The Camino is safe and well marked with usually easy to follow signs. Often life is neither. And yet the arrows are there if you look deep within to find them. So the Camino is and is not a good metaphor for life. The surface of life does not have the signs on many corners telling you where to go. But if you look inside the directions are there, you will know the way.
[I wrote this just after noon on the next to last day.]
The Atlantic lays a few kilometers to the west, its deep blue waters the source and end of life, its shore the end of our long walk. As we have suffered the pains and celebrated the joys of the Camino's so many miles, so we do in our own lives. As the Camino now soon ends at the Atlantic coast, so also soon our lives end at some unknown shore. Feel that death's presence. Let its emotion flow through you.
Beautiful towns nestled in hillsides as people in their best clothes hide the fact that all ends. As all has begun, so it ends, often on some obscure shore. This is clearly the end of the walk from Roncesvalles. The walk was not to see the box of bones of some long dead icon. Rather it was to feel the sting of the highway, the cold of the mornings, the heat of the sun, the disquiet of the wind on the body, the mind, the soul. In the same way, in life we are here to feel all that and more--and then to close the door. This is all we know. We do not know what is beyond this nearby shore. We can only believe that a journey's end is only the beginning of the next journey where we will begin to walk another road with different companions.
Is this just a long walk? Or is it more? Yes, it is a wonderful long walk, but much more. It is an experience of the mind, the soul, the body, and the heart as well. It is a search into and experience with our very essence.
Remember that the Camino has taught you that people can help you, and you them, in your quest for enlightenment.
When someone becomes attached to you and you reject them, remember that they can hurt, sometimes badly. Remember also if it is your duty to your soul to detach, you must do so.

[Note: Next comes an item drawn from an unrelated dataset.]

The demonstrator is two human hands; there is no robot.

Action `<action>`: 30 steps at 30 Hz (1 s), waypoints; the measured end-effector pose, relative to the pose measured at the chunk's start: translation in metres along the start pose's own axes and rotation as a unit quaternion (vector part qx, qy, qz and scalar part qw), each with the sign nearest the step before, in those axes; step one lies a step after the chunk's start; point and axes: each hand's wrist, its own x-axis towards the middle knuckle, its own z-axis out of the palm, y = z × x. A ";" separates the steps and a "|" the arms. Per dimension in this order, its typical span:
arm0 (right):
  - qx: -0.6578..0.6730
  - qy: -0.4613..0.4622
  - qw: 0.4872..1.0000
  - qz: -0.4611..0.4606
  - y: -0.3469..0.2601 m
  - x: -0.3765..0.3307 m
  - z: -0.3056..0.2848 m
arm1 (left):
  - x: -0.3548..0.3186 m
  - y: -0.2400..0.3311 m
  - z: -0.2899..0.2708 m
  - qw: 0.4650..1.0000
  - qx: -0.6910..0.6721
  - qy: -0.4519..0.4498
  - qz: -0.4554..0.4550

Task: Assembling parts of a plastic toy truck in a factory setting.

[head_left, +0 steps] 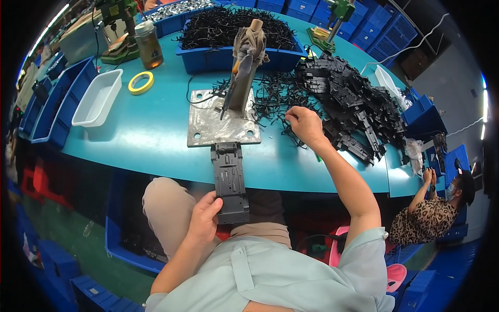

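Observation:
My left hand [204,218] grips the lower left edge of a long black plastic chassis plate [230,179]. The plate's far end meets the front of a square metal base [197,127]; its near end juts past the table edge over my lap. From the metal base rises an upright post [243,78] wrapped in cloth near the top, with a dark, thin-tipped tool [228,99] on its left side. To the right, my right hand [305,125] is closed in a pinch beside scattered small black plastic pieces [278,96]. Whatever is between those fingertips is too small to make out.
Behind the post, a blue bin [208,60] overflows with black pieces. Black plates pile up [353,99] at the right. Yellow tape [141,83], a bottle [149,47] and a white tray [99,99] stand left. Another person [429,216] sits at the far right.

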 end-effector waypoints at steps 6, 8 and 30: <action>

The other has chosen to become attached, But be careful to release, to reject them with as much class and heart an you can muster. And then trust them and the Universe to deal with your rejection. Get on with your life.
The best gift you can give to any other is to live a good life.
Do not choose unobtainable targets. You will miss them and, as much fun as the game may be, it will end up an unsuccessful, often disappointing exercise. But do not be afraid of the target reachable perhaps only in your wildest dreams--go for it. Make it work. On the other side of this. do not aim for a target you do not want to hit. You may succeed and hurt in the process.
Is a free spirit a nomad by nature, seldom staying in the same place for long? Is a free spirit condemned and freed at the same time to wander forever? Or will s/he one day settle down? Or is settling down only for the day someone lays her/him in the ground. The poor bugger who falls in with a free spirit (especially if s/he is sedentary), that poor bugger is in for a wild ride.
We look for a place to rest but it can be only in The One that we all are. Once we find that One, we no longer need to rest, we are resting.
It doesn't matter whether you are able to follow the "correct" road. There is no "correct" road. It only matters that you walk the distance and head for the goal. No, you do not have to even walk the distance. The real goal is to walk with openness to whatever the Universe puts in the path in front of you and along side of you.